**GOAL OF THE EXERCISE**
For this listing, the lines between the one holding "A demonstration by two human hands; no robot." and the one holding "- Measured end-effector", inclusive, must be set down exactly.

**SOURCE MATERIAL**
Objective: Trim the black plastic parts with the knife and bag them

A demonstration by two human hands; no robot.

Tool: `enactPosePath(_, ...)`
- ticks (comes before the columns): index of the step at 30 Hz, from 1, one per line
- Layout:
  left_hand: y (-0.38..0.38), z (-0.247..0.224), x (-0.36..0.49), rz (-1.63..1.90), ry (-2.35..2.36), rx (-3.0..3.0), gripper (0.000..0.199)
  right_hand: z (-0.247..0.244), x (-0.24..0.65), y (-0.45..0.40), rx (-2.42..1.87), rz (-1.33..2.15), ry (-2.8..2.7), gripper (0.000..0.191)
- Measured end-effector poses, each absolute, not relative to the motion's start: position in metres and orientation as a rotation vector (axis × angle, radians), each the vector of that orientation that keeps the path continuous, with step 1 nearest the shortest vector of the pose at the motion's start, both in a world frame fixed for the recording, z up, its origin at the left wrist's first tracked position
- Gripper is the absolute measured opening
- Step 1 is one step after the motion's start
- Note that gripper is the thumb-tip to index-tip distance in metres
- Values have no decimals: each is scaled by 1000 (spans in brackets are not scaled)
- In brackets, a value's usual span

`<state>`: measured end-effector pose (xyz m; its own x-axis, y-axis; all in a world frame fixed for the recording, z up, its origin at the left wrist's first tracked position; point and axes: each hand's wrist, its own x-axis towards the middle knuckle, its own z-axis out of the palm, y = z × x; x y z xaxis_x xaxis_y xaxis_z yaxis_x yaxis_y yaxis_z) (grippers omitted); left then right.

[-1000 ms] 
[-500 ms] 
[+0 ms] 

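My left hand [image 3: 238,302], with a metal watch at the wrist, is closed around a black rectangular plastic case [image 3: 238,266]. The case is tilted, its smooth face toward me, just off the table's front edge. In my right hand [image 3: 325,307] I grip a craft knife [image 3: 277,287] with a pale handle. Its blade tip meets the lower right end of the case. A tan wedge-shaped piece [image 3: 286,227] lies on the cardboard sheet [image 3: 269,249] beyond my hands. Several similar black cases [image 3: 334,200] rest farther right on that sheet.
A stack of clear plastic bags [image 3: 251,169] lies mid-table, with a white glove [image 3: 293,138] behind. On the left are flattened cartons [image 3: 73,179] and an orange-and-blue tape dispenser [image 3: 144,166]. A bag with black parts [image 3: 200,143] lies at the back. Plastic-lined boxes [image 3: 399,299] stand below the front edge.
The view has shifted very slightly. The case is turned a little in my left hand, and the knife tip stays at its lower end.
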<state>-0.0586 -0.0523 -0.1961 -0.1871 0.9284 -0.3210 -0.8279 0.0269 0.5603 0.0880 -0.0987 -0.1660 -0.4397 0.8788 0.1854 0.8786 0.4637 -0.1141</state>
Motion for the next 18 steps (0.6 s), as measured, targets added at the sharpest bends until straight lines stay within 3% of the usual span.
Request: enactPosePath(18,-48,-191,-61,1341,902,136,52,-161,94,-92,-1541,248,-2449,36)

**RESPONSE FOR THIS EXERCISE**
A demonstration by two human hands; no robot.

Tool: `enactPosePath(_, ...)`
- ticks (comes before the columns): index of the step at 30 Hz, from 1, one per line
- Layout:
  left_hand: y (-0.38..0.38), z (-0.247..0.224), x (-0.36..0.49), rz (-1.63..1.90), ry (-2.35..2.36), rx (-3.0..3.0), gripper (0.000..0.199)
  right_hand: z (-0.247..0.244), x (-0.24..0.65), y (-0.45..0.40), rx (-2.42..1.87), rz (-1.33..2.15), ry (-2.8..2.7), gripper (0.000..0.191)
- Measured end-effector poses, each absolute, not relative to the motion's start: position in metres and orientation as a rotation vector (axis × angle, radians), each the vector of that orientation that keeps the path continuous, with step 1 nearest the shortest vector of the pose at the motion's start, both in a world frame fixed for the recording, z up, its origin at the left wrist's first tracked position

The required output has been supplied.